The answer must be the full listing, restated word for word.
⁂
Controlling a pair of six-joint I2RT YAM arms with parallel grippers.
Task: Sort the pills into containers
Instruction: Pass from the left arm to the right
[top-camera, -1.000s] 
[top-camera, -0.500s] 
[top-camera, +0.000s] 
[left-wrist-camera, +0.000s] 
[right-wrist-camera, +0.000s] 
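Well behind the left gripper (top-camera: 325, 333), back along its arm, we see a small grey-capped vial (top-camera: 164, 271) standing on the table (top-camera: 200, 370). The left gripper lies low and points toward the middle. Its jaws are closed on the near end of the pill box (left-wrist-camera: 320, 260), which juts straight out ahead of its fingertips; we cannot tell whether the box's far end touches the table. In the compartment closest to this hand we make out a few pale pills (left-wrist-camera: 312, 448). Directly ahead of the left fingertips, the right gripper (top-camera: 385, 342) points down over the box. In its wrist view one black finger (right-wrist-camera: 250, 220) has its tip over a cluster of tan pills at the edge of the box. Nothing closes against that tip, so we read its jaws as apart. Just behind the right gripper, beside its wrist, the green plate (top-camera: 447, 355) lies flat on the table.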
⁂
> _FINISHED TASK_
Controlling a pair of six-joint I2RT YAM arms with parallel grippers.
Task: Sort the pills into containers
Instruction: Pass from the left arm to the right
[top-camera, -1.000s] 
[top-camera, -0.500s] 
[top-camera, +0.000s] 
[left-wrist-camera, +0.000s] 
[right-wrist-camera, +0.000s] 
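Well behind the left gripper (top-camera: 325, 333), back along its arm, we see a small grey-capped vial (top-camera: 164, 271) standing on the table (top-camera: 200, 370). The left gripper lies low and points toward the middle. Its jaws are closed on the near end of the pill box (left-wrist-camera: 320, 260), which juts straight out ahead of its fingertips; we cannot tell whether the box's far end touches the table. In the compartment closest to this hand we make out a few pale pills (left-wrist-camera: 312, 448). Directly ahead of the left fingertips, the right gripper (top-camera: 385, 342) points down over the box. In its wrist view one black finger (right-wrist-camera: 250, 220) has its tip over a cluster of tan pills at the edge of the box. Nothing closes against that tip, so we read its jaws as apart. Just behind the right gripper, beside its wrist, the green plate (top-camera: 447, 355) lies flat on the table.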

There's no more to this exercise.